Das Lagerhaus des Fagus-Werks in Alfeld/Leine

Das Lagerhaus entstand in zwei Bauphasen in den Jahren 1911 (Altbau) und 1914 (Neubau) als Trockengebäude für Schuhleisten. Über einem aus Ziegeln gemauerten Kellergeschoß mit zwei Pfeilerreihen erhebt sich eine fünfgeschossige Holzkonstruk-tion mit regelmäßigem Stützenraster. Sämtliche Stockwerke besitzen Holzbalkendecken. Die Außenwände des Erdgeschosses sind in Ziegel mit Klinkerfassade ausgeführt. Zwischen dem nördlichen und dem südlichen Gebäudeteil liegt ein Treppenhauskern mit Aufzugsanlage.

Das Lagerhaus auf dem Firmengelände des Fagus-Werkes ist im Besitz der Fagus-GreCon Greten GmbH & Co KG und wurde im Juni 2011 als Teil des UNESCO Weltkulturerbes eingetragen.

Die vorhandene Queraussteifung war nicht in der Lage, die Horizontalkräfte bei für das Gebäude unschädlichen Verformungen abzutragen. Durch die fehlende Aussteifung hatte sich insbesondere die Westseite im nördlichen Gebäudeteil um bis zu 15 cm horizontal verschoben. Nachträglich eingesetzte Verspannungen behinderten die weiteren Verformungen nur gering.
Das Erdgeschoß des Altbaus war nur provisorisch ausgesteift. Die auskragenden Balkenstummel an den Schmalseiten über dem Erdgeschoß waren abgesackt. Die Unterzüge im Kellergeschoß zeigten über den Pfeilerauflagern größere Eindrückungen und Schäden durch pflanzliche Holzschädlinge. Von der Deckenbalkenlage waren einige Balken komplett abgängig, andere im Auflagerbereich stark geschädigt.

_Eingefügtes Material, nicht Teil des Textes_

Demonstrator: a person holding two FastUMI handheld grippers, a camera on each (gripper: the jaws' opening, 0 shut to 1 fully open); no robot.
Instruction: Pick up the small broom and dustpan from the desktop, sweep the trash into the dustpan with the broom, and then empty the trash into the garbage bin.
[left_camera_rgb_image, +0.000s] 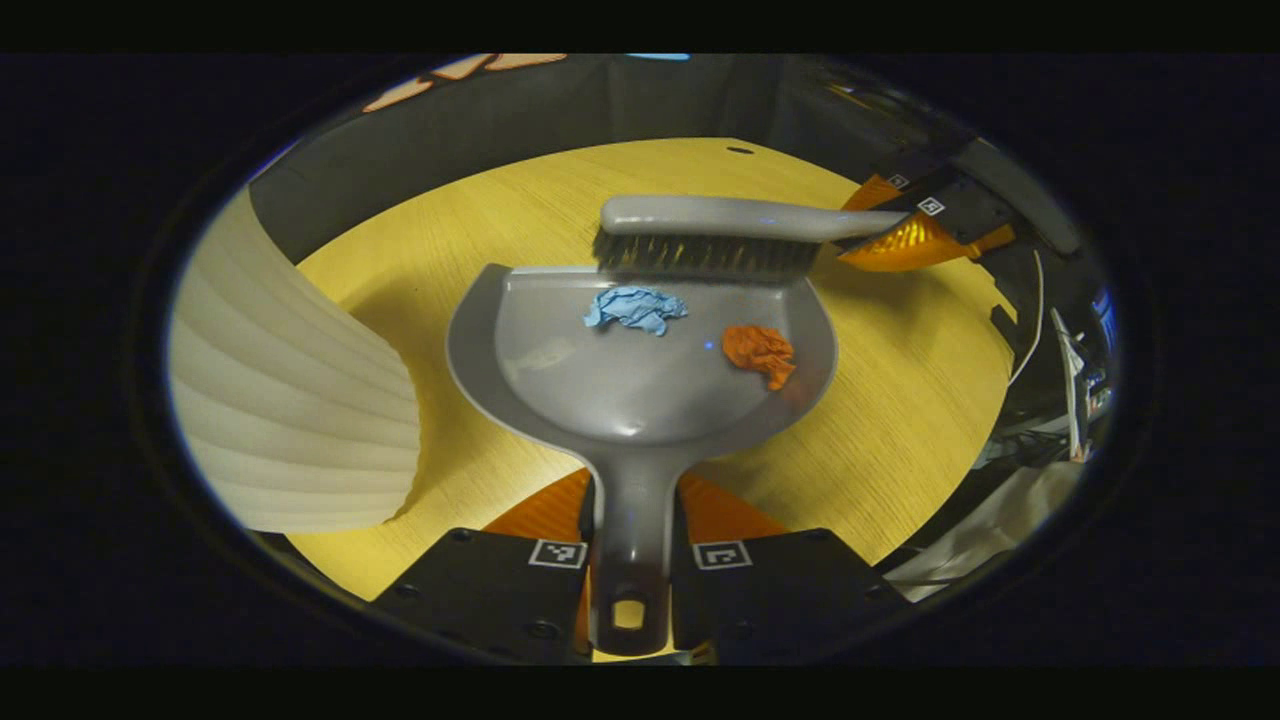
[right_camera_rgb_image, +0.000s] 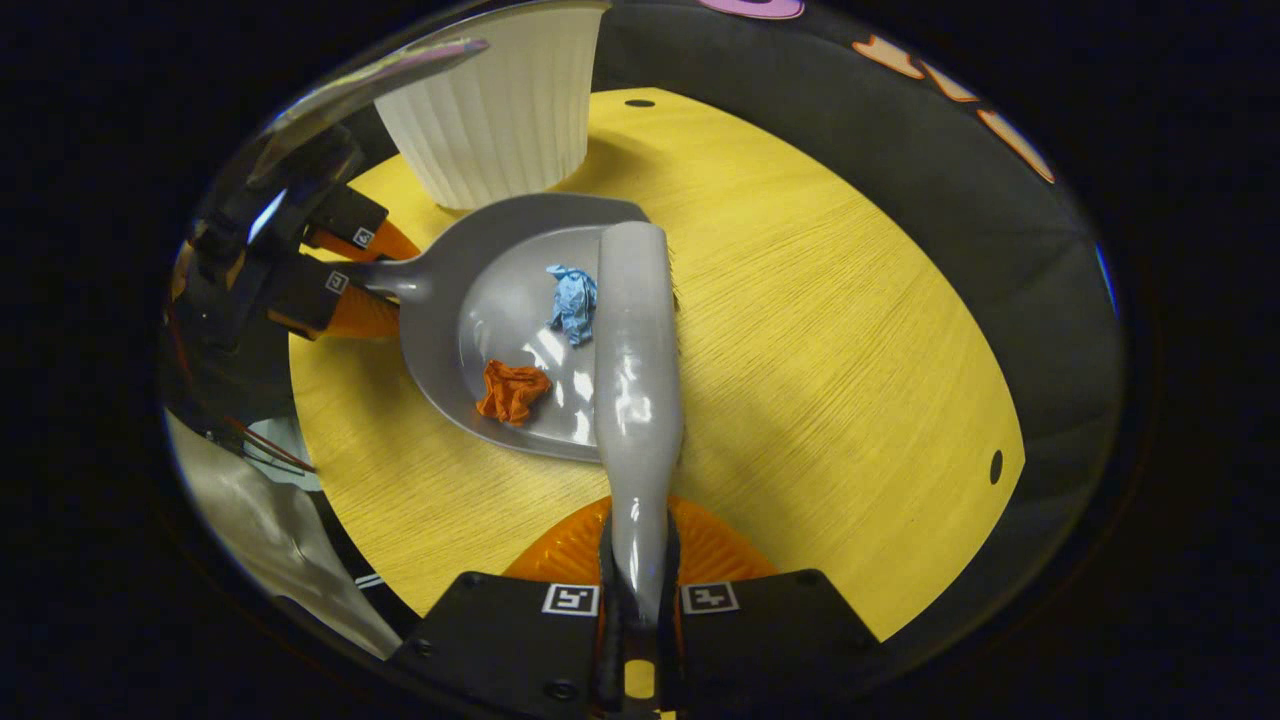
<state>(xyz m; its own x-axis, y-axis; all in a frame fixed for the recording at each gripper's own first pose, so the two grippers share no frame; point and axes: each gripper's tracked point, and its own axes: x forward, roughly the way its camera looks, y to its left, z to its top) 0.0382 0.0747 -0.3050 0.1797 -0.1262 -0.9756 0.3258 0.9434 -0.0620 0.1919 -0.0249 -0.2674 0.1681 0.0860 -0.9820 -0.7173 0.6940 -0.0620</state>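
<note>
Dustpan holds blue scrap, orange scrap | left gripper clamps its handle, right gripper clamps broom | risk: tilting spills scraps before white bin

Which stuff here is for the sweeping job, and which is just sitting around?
For the job:
- dustpan, held by the left gripper
- broom, held by the right gripper
- blue paper scrap and orange paper scrap, in the dustpan
- white ribbed bin

Just around:
- wooden desktop
</note>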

Die unzureichende Aussteifung und die Schäden und Mängel an der Konstruktion machten folgende Instandsetzungsarbeiten notwendig: In EG, 1. und 2.OG wurden zusätzliche Queraussteifungen aus Zugstabsystemen und vertikalen Holzbeilaschungen eingebaut. Der Anschluss an den Bestand erfolgte über Stahlformteile. Anschlüsse an bestehenden Verbänden wurden überarbeitet.

Die Längsverbände wurden in Holz ergänzt. Geschädigte Deckenbalken über KG und EG wurden durch Schlitzblechverbindungen repariert. Die Deckenbalken über KG wurden zurückgeschnitten und über eingeschlitzte Stahlprofile in der Wand aufgelagert. Die Unterzüge im KG wurden durch beigelaschte U- Profile verstärkt. Im EG Altbau wurde das bauzeitliche Unterzugsystem wiederhergestellt. Provisorische Abfangungen und Verbände wurden rückgebaut. Die Mauerwerkspfeiler im KG wurden repariert.

Zusätzlich wurden im KG aussteifende Wände mit Ringbalken eingebaut und über Vernadelungen an Pfeiler und Außenwände angeschlossen. Bestehende Stützenbeilaschungen im EG wurden auf Stahlfüße umgelastet. Durch Aufdopplung der Beplankung mit Sperrholzplatten wurde die Nordfassade zur Aufnahme der Horizontalkräfte versteift. Die auskragenden Balkenstummel über EG an der Nordseite wurde durch Ausbildung eines Trägerrostes verstärkt. Die Auflagerbalken der Längsfassaden Altbau wurden durch Stahlprofile ausgesteift. Die Fassadenplatten an den Längsfassaden Altbau wurden durch Rispenbänder gekoppelt. Während der Bauzeit waren bereichsweise bauprovisorische Aussteifungen und Abfangungen erforderlich.

Beteiligte:

  • Objektplanung (Entwurf): Büro Köhnemann, Hamburg
  • Bauleitung: Ingenieurbüro Alpert, Freden/ Leine
  • Denkmalpflege: Bezirksregierung Hannover, Herr Pagel
  • Tragwerksplanung 1. Bauabschnitt: Büro Götz & Ilsemann, Hildesheim
  • Tragwerksplanung 2. Bauabschnitt: Büro Bergmann GmbH

Das Büro Bergmann führte im 2. Bauabschnitt folgende Leistungen aus:

  • Bestandserfassung und Beurteilung der Stabilität
  • Definition notwendiger Maßnahmen zur Aussteifung des Bauwerks
  • Aufstellen eines Maßnahmenkatalogs mit Kostenberechnung
  • Tragwerksplanung

Die Bauausführung des zweiten Bauabschnitts erfolgte zwischen Mai und Dezember 2001. Vorab wurden im 1. Bauabschnitt die Fachwerkfassaden instand gesetzt.